Burger King is taking the phrase “Have it your way” to a whole new, slightly unhinged level.

The company’s president, Tom Curtis, has shared his personal cell number publicly and is inviting customers to text or call him with complaints. Yes, the actual boss. Not a chatbot. Not a customer service maze. The guy at the top.
So next time you roll away from the drive-thru with lukewarm fries and a Whopper assembled like it survived turbulence, the idea is that you can go straight to management. Very straight.
The King has opened the complaint hotline
Curtis says he genuinely wants to hear what’s going wrong, whether it’s cold food, slow service, or a washroom that looks like it lost a fight.
The company claims he plans to take as many calls as he can daily, and if he can’t answer, texts will still be reviewed and responded to.
In other words, your late-night fast-food disappointment might now land directly in the pocket of a corporate executive. Imagine explaining missing pickles to someone in a boardroom.

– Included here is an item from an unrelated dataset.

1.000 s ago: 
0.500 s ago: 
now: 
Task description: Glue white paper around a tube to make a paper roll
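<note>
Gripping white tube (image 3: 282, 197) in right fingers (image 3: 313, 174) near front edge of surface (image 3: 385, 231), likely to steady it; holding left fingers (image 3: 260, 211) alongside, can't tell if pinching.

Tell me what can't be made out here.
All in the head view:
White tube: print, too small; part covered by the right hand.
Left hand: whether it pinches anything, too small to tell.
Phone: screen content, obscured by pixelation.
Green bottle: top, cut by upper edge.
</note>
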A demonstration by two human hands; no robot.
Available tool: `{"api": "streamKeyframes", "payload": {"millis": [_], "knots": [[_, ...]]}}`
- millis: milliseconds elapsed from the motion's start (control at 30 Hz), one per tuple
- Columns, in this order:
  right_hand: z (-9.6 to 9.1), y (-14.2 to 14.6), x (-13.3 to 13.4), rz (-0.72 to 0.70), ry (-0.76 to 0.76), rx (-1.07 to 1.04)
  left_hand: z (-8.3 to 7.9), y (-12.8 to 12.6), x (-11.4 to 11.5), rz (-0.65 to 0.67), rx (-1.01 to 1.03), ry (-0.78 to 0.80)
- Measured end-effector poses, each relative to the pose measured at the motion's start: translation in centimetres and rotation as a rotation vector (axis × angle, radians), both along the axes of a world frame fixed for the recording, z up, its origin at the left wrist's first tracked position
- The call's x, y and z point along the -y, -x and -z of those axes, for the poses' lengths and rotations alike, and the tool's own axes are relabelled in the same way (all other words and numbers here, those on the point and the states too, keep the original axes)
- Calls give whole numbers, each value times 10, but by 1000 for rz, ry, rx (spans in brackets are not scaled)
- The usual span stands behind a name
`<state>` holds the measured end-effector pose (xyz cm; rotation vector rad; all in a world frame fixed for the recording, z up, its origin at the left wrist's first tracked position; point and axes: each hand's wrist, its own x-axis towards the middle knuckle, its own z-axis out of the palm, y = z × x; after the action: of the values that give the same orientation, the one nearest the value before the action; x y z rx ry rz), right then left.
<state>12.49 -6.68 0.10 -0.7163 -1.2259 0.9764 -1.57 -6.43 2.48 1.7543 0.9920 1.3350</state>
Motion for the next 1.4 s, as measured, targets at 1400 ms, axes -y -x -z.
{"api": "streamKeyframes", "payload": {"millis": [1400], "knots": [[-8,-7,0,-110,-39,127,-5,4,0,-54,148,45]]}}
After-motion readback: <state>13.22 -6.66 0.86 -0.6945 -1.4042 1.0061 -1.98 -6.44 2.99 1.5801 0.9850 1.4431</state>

Curtis framed the move as a way to get unfiltered feedback, noting that customers are the brand’s most valuable source of insight and that real conversations beat surveys and comment cards. Which is fair. Nothing says “honest feedback” like someone texting at 11:42 p.m. about onion rings.

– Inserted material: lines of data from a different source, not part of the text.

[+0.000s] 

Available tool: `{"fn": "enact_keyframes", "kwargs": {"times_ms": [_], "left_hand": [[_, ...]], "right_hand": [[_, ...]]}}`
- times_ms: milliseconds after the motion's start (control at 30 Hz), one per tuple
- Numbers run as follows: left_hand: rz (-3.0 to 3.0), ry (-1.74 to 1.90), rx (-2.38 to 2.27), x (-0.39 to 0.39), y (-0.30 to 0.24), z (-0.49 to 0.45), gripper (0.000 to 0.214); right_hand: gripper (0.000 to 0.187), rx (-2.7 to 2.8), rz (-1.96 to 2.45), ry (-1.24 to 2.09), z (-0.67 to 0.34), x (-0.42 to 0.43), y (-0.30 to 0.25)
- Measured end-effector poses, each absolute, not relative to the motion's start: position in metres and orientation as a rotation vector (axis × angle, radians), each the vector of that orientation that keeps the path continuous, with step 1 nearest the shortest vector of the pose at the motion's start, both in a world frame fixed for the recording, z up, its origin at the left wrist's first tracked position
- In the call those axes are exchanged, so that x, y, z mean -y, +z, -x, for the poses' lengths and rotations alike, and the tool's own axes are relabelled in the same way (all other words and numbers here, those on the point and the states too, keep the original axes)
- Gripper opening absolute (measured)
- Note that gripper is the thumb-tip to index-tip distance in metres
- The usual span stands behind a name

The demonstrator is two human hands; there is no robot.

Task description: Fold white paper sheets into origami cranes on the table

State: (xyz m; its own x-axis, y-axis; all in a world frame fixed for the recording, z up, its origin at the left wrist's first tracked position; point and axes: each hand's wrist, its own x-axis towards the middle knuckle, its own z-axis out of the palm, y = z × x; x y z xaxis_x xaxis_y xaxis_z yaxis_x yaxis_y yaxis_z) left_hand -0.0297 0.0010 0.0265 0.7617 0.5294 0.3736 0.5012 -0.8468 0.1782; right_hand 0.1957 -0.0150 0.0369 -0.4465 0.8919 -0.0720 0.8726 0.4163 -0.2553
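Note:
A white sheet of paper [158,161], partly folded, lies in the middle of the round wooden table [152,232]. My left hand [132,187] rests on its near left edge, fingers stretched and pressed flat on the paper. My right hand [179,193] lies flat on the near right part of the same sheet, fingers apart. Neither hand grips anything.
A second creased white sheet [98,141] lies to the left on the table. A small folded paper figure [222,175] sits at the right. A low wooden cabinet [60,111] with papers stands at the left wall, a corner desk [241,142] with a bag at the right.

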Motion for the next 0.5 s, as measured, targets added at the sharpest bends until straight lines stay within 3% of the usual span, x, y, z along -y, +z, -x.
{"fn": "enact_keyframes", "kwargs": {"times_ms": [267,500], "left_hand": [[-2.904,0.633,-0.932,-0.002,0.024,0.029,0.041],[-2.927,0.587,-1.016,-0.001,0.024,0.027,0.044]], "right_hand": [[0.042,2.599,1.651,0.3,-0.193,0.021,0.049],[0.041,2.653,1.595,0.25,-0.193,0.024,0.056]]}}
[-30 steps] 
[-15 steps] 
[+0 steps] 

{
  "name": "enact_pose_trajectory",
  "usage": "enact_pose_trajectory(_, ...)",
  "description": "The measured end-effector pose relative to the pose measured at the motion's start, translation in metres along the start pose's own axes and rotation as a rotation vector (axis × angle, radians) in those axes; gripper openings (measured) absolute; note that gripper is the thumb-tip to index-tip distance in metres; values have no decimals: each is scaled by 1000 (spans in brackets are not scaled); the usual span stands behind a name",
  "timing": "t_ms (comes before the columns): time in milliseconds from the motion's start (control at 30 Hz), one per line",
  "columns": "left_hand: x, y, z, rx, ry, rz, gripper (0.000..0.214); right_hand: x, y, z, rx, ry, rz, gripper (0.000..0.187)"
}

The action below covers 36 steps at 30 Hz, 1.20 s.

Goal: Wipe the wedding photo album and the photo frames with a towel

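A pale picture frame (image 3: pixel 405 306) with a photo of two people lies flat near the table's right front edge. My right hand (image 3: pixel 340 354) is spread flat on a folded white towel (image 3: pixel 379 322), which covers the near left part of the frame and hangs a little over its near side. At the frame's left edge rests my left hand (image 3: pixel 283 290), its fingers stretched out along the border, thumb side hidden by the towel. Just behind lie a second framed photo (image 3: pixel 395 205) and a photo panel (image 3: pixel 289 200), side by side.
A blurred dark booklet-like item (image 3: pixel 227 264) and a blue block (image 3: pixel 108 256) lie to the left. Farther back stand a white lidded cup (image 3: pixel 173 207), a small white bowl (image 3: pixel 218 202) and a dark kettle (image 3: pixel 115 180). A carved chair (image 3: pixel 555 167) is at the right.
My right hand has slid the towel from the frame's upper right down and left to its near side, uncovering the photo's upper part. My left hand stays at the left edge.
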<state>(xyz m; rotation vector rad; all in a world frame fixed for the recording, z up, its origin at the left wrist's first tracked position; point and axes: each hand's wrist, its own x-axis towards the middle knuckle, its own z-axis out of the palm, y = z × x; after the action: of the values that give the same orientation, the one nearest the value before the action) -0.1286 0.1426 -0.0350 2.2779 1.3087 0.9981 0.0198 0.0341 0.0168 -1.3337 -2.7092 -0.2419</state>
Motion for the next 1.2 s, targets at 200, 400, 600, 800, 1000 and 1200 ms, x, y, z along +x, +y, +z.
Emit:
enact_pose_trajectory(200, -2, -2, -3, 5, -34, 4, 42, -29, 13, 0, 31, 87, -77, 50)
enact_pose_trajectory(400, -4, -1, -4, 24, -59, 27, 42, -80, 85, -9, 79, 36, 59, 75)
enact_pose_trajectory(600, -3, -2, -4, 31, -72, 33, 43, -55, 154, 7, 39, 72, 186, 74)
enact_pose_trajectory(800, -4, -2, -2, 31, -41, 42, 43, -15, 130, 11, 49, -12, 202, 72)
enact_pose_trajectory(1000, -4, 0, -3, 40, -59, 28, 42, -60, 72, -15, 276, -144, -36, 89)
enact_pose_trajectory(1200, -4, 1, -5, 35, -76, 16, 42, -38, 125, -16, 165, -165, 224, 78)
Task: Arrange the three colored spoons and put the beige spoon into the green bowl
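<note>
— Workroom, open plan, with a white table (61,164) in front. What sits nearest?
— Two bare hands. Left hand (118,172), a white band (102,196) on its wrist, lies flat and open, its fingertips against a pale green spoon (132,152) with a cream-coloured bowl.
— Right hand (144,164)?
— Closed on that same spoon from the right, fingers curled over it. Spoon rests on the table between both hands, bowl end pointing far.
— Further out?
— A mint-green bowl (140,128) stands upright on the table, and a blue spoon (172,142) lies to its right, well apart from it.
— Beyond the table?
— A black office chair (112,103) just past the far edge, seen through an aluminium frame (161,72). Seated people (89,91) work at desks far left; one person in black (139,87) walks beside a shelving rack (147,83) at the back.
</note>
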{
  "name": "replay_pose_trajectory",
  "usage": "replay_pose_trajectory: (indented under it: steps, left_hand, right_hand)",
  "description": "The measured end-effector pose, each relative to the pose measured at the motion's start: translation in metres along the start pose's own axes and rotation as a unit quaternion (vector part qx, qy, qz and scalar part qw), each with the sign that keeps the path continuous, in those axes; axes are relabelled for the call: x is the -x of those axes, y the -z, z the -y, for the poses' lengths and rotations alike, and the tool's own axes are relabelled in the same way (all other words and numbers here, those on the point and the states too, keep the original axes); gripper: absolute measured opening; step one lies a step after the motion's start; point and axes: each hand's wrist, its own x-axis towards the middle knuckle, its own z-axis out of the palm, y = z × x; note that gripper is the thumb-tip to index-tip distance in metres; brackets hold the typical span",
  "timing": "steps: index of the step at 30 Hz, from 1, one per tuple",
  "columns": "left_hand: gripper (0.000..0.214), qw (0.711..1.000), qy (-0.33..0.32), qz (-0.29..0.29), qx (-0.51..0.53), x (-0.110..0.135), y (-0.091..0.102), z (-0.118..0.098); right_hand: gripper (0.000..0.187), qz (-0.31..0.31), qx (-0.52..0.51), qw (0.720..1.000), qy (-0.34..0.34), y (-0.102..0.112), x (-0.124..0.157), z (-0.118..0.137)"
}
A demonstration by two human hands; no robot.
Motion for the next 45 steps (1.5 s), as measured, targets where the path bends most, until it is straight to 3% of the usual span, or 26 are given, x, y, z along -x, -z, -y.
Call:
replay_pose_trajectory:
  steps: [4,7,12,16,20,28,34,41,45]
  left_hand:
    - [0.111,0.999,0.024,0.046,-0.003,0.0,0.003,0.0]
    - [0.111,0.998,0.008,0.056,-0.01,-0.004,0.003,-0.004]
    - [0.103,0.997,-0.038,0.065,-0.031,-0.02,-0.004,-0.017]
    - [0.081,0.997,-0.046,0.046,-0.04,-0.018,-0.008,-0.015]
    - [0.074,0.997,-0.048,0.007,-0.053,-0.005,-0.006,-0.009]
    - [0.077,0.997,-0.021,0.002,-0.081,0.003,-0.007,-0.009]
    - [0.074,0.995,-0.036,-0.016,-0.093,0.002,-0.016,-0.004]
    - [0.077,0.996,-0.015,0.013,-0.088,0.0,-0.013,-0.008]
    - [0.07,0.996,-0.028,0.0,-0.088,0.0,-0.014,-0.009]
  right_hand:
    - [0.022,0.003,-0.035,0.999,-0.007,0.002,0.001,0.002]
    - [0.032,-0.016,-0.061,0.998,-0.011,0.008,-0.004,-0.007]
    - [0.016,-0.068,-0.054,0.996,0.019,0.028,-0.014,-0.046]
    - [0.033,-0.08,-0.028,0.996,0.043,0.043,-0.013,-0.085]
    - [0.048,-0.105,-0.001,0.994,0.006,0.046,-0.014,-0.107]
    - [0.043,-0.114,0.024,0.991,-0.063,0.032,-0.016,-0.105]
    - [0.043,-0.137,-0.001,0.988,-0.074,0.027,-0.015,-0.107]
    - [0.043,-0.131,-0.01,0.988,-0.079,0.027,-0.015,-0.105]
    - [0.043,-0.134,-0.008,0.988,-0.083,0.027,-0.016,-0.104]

RELATED: Burger King Sued for Whoppers That Aren’t Whopping Enough
Not just venting… allegedly
This isn’t being pitched as a giant emotional support line for burger frustration. Burger King says the goal is to actually improve the experience.

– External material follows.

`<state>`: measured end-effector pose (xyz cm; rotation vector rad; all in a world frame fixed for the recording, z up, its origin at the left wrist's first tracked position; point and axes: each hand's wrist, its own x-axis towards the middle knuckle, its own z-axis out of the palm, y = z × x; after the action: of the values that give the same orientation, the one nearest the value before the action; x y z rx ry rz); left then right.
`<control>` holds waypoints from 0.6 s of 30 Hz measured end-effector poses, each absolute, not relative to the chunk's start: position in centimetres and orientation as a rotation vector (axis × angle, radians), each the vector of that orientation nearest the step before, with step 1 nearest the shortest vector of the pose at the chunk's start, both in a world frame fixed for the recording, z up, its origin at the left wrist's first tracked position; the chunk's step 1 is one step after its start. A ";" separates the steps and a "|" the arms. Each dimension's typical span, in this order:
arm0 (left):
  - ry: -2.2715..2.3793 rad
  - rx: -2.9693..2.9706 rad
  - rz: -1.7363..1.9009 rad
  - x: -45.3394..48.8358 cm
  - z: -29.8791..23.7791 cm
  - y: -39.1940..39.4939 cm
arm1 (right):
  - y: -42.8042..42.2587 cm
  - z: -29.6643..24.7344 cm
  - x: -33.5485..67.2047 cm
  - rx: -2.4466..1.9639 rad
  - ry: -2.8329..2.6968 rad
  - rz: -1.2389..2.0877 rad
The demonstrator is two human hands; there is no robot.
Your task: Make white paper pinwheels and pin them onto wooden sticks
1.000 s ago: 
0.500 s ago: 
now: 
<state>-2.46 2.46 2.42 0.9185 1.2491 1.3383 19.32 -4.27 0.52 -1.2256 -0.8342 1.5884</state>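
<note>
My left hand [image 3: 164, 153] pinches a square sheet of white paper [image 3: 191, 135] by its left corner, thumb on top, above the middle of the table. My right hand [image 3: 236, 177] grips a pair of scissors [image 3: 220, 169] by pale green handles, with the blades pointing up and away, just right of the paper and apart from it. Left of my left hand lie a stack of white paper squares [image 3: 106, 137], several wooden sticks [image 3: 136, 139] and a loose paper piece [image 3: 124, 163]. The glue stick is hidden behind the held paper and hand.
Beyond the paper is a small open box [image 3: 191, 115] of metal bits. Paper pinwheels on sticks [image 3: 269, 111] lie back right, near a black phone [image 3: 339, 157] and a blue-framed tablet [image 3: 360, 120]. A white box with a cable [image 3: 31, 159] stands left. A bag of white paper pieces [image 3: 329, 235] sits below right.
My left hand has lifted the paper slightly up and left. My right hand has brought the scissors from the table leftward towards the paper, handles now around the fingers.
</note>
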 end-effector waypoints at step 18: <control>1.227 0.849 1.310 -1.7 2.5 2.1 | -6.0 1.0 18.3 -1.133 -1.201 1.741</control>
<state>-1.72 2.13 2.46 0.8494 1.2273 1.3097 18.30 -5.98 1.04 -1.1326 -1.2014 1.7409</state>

The company has been pouring money into restaurant upgrades and menu innovation, including attention-grabbing promos like its Million Dollar Whopper contest.
The logic is simple: the people eating the food probably have the best ideas about what needs fixing. Revolutionary concept, really.
Of course, there’s something very 2026 about a fast-food chain crowdsourcing quality control via text message. On one hand, it’s refreshingly direct. On the other hand, you just know someone is already drafting a novel-length message about extra ketchup.
Still, if it leads to hotter fries, cleaner locations, and fewer “Where are my pickles?” moments, maybe letting the boss field complaints personally isn’t the wildest idea the fast-food world has cooked up.